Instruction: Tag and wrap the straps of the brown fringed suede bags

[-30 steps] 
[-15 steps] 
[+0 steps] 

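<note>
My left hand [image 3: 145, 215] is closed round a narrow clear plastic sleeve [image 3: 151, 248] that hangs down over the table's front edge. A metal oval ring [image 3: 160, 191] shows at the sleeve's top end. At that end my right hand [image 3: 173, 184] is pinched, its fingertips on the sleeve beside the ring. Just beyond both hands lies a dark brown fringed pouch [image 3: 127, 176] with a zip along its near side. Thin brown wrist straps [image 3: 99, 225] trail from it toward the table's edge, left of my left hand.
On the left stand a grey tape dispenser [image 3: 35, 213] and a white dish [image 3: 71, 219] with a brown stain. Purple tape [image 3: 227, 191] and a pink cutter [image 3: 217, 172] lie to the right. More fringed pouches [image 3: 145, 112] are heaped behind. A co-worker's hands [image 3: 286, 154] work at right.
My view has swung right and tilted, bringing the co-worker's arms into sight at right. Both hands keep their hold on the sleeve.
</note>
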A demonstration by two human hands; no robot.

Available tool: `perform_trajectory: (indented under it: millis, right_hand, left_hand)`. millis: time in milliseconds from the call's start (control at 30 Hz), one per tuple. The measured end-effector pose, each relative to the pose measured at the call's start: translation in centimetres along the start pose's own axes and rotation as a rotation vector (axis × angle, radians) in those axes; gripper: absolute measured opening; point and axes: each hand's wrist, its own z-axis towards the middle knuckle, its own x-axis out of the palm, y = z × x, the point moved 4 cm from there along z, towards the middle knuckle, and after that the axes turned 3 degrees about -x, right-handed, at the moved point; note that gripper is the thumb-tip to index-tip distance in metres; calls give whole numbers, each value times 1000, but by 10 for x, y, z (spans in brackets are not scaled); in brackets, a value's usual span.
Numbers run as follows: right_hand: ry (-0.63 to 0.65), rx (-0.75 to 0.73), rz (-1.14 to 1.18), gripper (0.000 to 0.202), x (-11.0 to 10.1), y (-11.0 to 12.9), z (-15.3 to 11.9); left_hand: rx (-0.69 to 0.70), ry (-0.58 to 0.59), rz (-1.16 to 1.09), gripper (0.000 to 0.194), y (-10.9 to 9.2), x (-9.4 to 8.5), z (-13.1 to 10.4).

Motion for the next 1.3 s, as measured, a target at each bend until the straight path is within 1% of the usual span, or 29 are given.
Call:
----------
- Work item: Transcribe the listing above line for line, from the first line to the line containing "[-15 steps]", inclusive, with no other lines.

- Response area:
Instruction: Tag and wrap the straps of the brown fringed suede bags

[-30 steps] 
[-15 steps] 

Output for this exercise is complete.